Problem statement. Go through the entries below from the first line and output each one exactly, up to and including the line with "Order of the".

**** Dataset content

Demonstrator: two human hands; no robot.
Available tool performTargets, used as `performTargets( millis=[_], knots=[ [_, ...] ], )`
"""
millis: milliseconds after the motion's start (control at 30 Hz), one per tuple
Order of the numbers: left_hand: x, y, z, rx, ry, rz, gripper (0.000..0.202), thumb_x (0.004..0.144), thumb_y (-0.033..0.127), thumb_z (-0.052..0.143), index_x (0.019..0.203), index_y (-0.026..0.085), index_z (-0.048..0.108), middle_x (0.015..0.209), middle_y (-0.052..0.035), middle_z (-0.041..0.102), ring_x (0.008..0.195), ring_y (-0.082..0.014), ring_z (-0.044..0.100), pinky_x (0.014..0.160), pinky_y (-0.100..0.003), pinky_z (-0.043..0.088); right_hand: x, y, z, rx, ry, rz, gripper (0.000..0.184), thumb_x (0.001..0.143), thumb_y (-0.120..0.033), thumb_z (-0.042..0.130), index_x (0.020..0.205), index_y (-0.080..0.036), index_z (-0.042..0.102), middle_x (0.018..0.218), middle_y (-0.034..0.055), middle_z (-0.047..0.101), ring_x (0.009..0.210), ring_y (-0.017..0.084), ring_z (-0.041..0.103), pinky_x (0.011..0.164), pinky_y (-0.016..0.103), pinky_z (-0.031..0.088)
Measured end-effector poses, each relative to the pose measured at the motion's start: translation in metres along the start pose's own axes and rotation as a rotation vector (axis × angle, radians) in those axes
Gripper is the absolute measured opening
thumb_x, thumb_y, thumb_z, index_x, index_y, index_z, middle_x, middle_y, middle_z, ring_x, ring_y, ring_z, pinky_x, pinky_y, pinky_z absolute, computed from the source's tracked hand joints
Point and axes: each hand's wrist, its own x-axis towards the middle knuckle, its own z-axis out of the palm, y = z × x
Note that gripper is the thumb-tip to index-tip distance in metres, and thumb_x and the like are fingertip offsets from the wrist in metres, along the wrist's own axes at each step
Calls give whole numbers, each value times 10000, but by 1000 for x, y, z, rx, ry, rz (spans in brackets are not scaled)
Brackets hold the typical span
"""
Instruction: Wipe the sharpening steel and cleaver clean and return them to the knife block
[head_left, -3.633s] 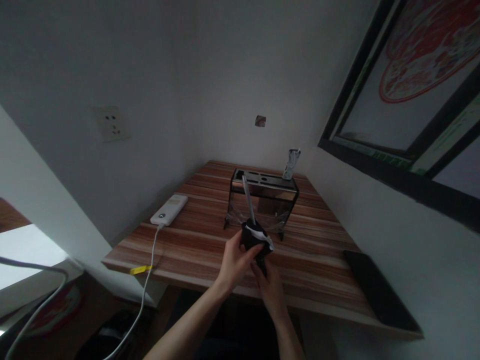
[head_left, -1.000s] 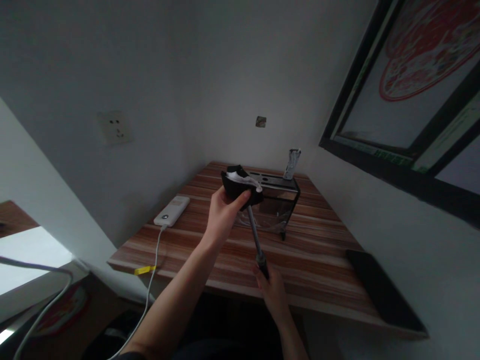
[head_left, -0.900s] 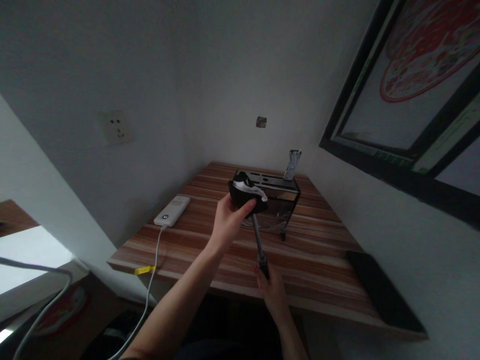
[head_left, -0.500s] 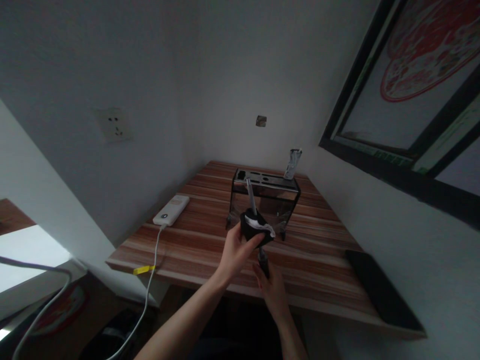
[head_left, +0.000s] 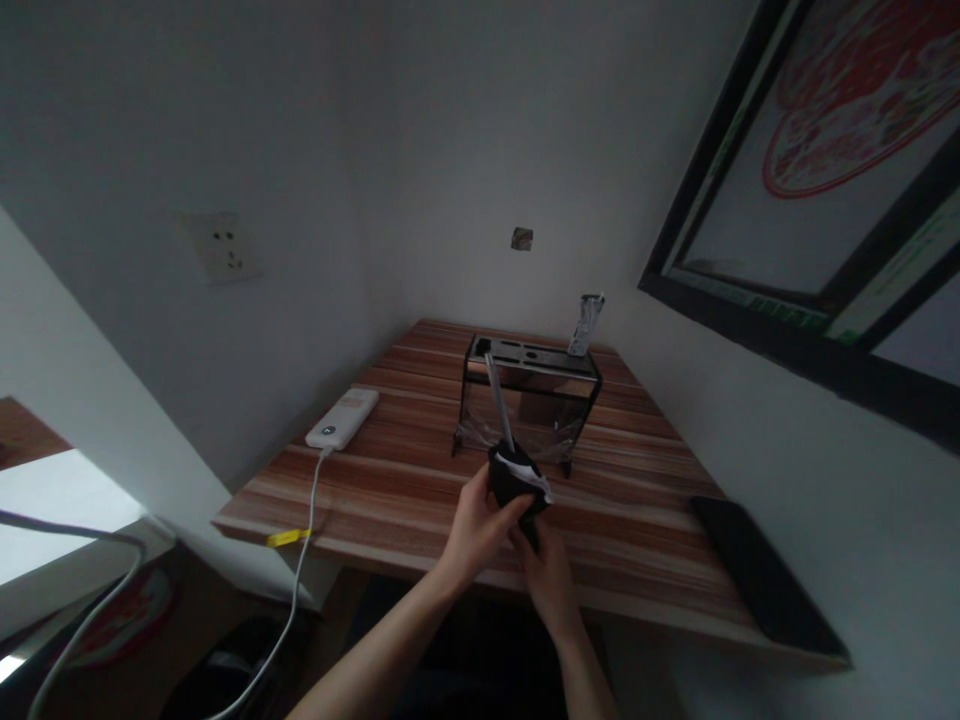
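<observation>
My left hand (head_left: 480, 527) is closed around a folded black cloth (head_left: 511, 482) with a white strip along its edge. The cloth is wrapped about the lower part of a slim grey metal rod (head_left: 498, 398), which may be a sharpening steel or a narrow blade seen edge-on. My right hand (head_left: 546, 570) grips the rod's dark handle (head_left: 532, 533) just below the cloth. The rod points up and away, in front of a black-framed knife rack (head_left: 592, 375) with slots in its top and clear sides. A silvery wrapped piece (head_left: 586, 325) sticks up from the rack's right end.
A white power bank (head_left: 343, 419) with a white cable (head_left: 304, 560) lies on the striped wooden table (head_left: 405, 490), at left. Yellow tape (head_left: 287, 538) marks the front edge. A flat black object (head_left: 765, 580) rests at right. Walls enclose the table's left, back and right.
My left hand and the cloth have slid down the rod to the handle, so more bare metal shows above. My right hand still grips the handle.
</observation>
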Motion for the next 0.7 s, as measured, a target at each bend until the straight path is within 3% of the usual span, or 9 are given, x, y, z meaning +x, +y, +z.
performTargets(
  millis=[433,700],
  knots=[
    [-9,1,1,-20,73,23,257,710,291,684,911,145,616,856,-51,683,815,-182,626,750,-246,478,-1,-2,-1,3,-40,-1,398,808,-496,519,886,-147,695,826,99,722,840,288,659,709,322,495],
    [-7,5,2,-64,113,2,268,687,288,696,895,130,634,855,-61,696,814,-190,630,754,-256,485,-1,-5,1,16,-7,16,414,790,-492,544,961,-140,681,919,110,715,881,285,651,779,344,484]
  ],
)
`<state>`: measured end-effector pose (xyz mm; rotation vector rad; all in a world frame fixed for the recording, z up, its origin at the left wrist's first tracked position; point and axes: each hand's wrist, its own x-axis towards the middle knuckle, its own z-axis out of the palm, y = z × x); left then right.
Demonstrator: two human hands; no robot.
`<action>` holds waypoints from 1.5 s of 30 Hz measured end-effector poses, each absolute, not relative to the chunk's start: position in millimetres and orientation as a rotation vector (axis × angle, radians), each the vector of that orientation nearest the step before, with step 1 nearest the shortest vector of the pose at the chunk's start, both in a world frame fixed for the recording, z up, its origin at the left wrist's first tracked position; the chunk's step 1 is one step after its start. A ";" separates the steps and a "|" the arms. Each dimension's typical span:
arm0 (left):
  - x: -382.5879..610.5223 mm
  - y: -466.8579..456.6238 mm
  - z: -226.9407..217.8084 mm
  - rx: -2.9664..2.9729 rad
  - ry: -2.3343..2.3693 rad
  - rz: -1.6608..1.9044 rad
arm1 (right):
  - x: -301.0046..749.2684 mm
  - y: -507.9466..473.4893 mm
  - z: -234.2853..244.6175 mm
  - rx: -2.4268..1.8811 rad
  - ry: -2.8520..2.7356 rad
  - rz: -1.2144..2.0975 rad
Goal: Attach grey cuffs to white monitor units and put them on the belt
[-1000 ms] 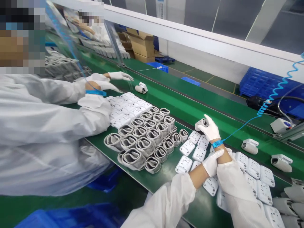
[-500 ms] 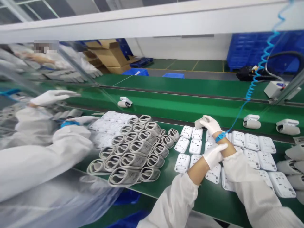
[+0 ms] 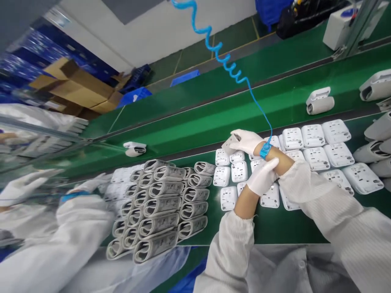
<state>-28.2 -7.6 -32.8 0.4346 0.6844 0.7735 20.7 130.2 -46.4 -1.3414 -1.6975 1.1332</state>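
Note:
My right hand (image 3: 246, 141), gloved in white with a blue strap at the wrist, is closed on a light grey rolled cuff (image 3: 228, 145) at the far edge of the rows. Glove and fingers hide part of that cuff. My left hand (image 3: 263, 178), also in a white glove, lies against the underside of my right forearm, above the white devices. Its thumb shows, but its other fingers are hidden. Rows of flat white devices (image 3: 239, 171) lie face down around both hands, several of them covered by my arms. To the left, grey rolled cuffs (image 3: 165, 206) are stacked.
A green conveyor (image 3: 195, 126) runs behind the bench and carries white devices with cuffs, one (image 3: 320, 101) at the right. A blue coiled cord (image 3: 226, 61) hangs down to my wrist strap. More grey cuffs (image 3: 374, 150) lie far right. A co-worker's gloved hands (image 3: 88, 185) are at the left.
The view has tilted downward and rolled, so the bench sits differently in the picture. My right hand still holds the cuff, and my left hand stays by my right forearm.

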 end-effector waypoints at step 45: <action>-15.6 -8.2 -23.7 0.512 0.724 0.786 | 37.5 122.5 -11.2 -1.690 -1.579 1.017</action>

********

Solution.
Demonstrator: two human hands; no robot.
Available tool performTargets, used as `performTargets( millis=[_], knots=[ [_, ...] ], )`
"""
millis: milliseconds after the motion's start (control at 30 Hz), one per tuple
Order of the numbers: left_hand: x, y, z, rx, ry, rz, gripper (0.000..0.202), thumb_x (0.004..0.144), thumb_y (-0.033..0.127), thumb_z (-0.052..0.143), index_x (0.019..0.203), index_y (-0.026..0.085), index_z (-0.048..0.108), middle_x (0.015..0.209), middle_y (-0.052..0.035), middle_z (-0.041..0.102), ring_x (0.008..0.195), ring_y (-0.082..0.014), ring_z (-0.044..0.100), pinky_x (0.014..0.160), pinky_y (-0.100..0.003), pinky_z (-0.043..0.088); right_hand: x, y, z, rx, ry, rz, gripper (0.000..0.184), thumb_x (0.001..0.143), thumb_y (-0.120..0.033), thumb_z (-0.042..0.130), index_x (0.020..0.205), index_y (-0.080..0.036), index_z (-0.042..0.102), middle_x (0.018..0.218), middle_y (-0.034..0.055), middle_z (-0.047..0.101), ring_x (0.009..0.210), ring_y (-0.017..0.084), ring_z (-0.041..0.103), pinky_x (0.011..0.164), pinky_y (-0.016..0.103), pinky_z (-0.031..0.088)

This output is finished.